--- EXERCISE INSTRUCTIONS ---
Each line below is to be copied exactly; images do not go into the copy.
┌────────
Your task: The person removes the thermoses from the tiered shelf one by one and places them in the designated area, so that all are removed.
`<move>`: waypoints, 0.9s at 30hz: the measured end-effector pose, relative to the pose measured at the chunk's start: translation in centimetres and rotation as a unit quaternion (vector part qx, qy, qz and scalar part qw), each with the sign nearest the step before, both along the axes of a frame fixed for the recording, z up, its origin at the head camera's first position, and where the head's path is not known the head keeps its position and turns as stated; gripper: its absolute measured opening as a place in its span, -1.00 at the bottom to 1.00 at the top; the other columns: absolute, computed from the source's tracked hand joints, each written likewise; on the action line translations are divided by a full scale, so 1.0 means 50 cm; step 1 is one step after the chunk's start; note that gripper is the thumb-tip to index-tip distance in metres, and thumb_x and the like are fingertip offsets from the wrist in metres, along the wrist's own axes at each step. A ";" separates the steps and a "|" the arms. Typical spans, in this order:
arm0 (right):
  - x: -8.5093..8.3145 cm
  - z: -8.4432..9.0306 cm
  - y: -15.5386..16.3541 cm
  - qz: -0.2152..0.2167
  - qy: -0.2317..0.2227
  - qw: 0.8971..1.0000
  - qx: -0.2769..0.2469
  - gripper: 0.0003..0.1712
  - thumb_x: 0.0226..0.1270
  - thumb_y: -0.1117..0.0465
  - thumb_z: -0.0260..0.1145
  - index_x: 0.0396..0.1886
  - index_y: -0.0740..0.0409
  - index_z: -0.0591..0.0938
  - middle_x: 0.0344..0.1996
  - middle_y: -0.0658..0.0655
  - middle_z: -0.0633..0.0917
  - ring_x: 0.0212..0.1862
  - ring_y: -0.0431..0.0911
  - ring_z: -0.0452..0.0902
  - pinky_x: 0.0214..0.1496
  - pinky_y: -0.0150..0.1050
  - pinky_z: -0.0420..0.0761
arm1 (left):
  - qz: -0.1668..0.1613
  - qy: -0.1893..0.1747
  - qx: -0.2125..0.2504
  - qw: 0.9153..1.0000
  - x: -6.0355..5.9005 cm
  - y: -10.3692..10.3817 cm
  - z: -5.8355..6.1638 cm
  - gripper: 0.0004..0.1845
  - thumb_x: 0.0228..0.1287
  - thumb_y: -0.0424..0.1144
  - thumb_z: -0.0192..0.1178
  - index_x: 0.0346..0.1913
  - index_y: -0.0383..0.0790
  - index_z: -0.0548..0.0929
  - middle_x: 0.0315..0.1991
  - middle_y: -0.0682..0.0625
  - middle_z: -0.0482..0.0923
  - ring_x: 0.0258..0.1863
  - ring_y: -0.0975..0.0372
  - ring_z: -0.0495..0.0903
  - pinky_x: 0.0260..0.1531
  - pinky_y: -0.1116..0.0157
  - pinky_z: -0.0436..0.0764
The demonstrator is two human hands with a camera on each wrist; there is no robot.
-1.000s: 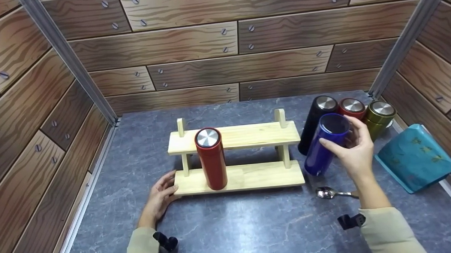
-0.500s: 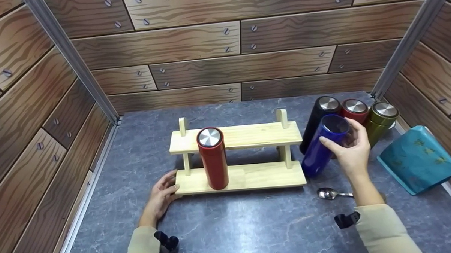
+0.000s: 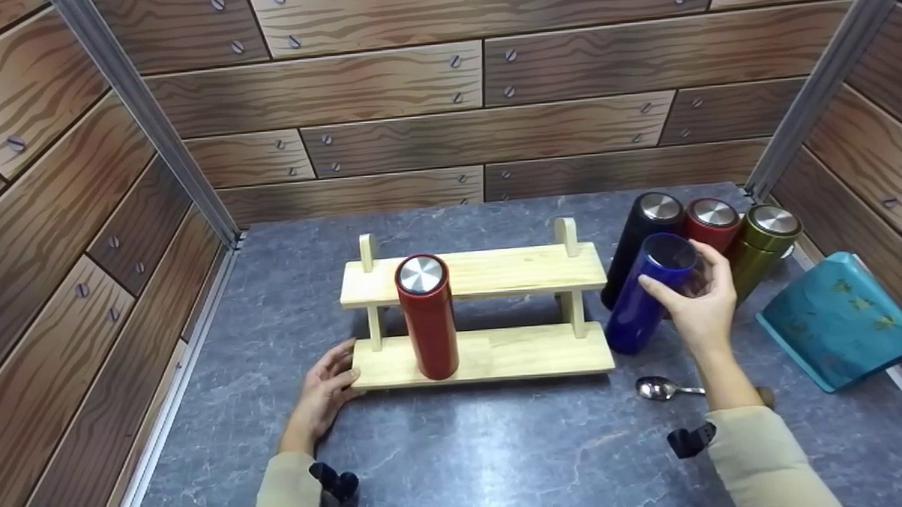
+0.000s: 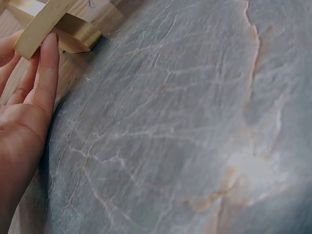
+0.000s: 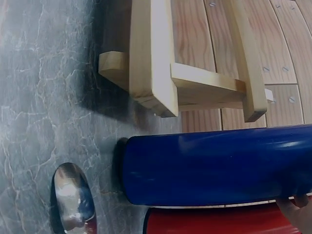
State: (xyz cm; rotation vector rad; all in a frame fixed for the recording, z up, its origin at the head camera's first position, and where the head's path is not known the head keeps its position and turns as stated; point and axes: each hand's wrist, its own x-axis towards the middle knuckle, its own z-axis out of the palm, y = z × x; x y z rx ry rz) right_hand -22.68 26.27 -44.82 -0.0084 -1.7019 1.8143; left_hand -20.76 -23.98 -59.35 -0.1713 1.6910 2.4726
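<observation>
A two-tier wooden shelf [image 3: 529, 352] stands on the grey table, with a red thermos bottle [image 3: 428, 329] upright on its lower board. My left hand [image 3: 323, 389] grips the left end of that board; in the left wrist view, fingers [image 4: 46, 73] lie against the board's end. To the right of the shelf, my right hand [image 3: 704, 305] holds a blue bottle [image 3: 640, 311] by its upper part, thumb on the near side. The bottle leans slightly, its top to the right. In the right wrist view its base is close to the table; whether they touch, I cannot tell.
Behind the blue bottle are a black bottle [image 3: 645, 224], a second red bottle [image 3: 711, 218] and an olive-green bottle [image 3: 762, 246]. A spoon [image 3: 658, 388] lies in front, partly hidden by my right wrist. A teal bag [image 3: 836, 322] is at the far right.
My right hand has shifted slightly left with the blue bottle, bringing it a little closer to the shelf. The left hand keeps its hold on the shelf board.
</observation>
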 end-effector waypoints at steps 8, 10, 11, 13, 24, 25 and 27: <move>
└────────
--- RESULT FOR THIS TASK ---
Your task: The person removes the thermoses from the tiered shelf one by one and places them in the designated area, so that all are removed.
`<move>`: waypoints, 0.9s at 30hz: the measured end-effector pose, relative to the pose measured at the chunk's start: translation in centimetres and rotation as a unit quaternion (vector part qx, qy, qz and scalar part qw), each with the sign nearest the step before, both along the axes of a frame fixed for the recording, z up, its origin at the head camera's first position, and where the head's path is not known the head keeps its position and turns as stated; gripper: its absolute measured opening as a place in its span, -1.00 at the bottom to 1.00 at the top; the other columns: absolute, computed from the source's tracked hand joints, each written likewise; on the action line translations are divided by a full scale, so 1.0 means 50 cm; step 1 is one step after the chunk's start; note that gripper is the thumb-tip to index-tip distance in metres, and thumb_x and the like are fingertip offsets from the wrist in metres, along the wrist's own axes at each step. A ";" separates the steps and a "|" the arms. Typical spans, in this order:
arm0 (right):
  - x: -8.5093..8.3145 cm
  - z: -8.4432..9.0306 cm
  - y: -15.5386..16.3541 cm
  - qz: -0.2152..0.2167
  - qy: -0.2317..0.2227
  - qw: 0.8971..1.0000
  - qx: -0.2769..0.2469
  - gripper: 0.0003..0.1712
  - thumb_x: 0.0226..0.1270
  - thumb_y: -0.1117..0.0465
  - thumb_z: -0.0260..0.1145
  - index_x: 0.0396..0.1886
  - index_y: -0.0740..0.0409
  - index_z: -0.0591..0.0938
  - middle_x: 0.0344..0.1996
  - middle_y: -0.0658..0.0655
  - middle_z: -0.0633..0.0917
  - ring_x: 0.0212..0.1862
  - ring_y: -0.0431..0.0911
  - ring_z: -0.0452..0.0902
  - pinky_x: 0.0214..0.1496
  - pinky_y: -0.0150..0.1050
  - pinky_z: -0.0420..0.0761
arm1 (left):
  - qz: -0.1668..0.1613
  - qy: -0.1893..0.1747
  - qx: -0.2125..0.2504
  - qw: 0.9153..1.0000
  - x: -6.0355..5.9005 cm
  - y: -10.3692..10.3817 cm
  - z: -5.8355..6.1638 cm
  - gripper: 0.0004..0.1845
  - thumb_x: 0.0228..0.1287
  - thumb_y: -0.0424..0.1144
  - thumb_z: -0.0192..0.1178
  - index_x: 0.0346..0.1913
  - index_y: -0.0383..0.0790
  - index_z: -0.0548..0.0929
  - middle_x: 0.0315..0.1991
  - middle_y: -0.0682..0.0625
  - middle_z: -0.0482..0.0923
  - ring_x: 0.0258..0.1863
  - ring_y: -0.0975..0.0372
  - ring_z: -0.0495..0.0903
  - pinky_x: 0.0260..0.1531
  - pinky_y: -0.1116..0.0157
  - pinky_z: -0.0436..0.0764
The demonstrator is two human hands with a camera on each wrist; there is no robot.
-1.000s: 
-0.500s: 
+0.000s: 
+0.000s: 
+0.000s: 
State: (xyz cm; rotation vector rad; all in a frame fixed for the recording, z up, its origin at the head camera's first position, and where the head's path is not known the head keeps its position and turns as stated; point and axes: each hand's wrist, its own x-axis towards the middle knuckle, its own z-axis out of the palm, y = z × x; x y z rx ry rz) right_hand -22.68 26.27 -44.82 -0.0084 -1.7019 1.8143; left_hand -20.76 -23.98 -59.35 -0.1713 1.6910 2.4726
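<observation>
A two-tier wooden shelf [image 3: 529, 352] stands on the grey table, with a red thermos bottle [image 3: 428, 329] upright on its lower board. My left hand [image 3: 323, 389] grips the left end of that board; in the left wrist view, fingers [image 4: 46, 73] lie against the board's end. To the right of the shelf, my right hand [image 3: 704, 305] holds a blue bottle [image 3: 640, 311] by its upper part, thumb on the near side. The bottle leans slightly, its top to the right. In the right wrist view its base is close to the table; whether they touch, I cannot tell.
Behind the blue bottle are a black bottle [image 3: 645, 224], a second red bottle [image 3: 711, 218] and an olive-green bottle [image 3: 762, 246]. A spoon [image 3: 658, 388] lies in front, partly hidden by my right wrist. A teal bag [image 3: 836, 322] is at the far right.
My right hand has shifted slightly left with the blue bottle, bringing it a little closer to the shelf. The left hand keeps its hold on the shelf board.
</observation>
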 end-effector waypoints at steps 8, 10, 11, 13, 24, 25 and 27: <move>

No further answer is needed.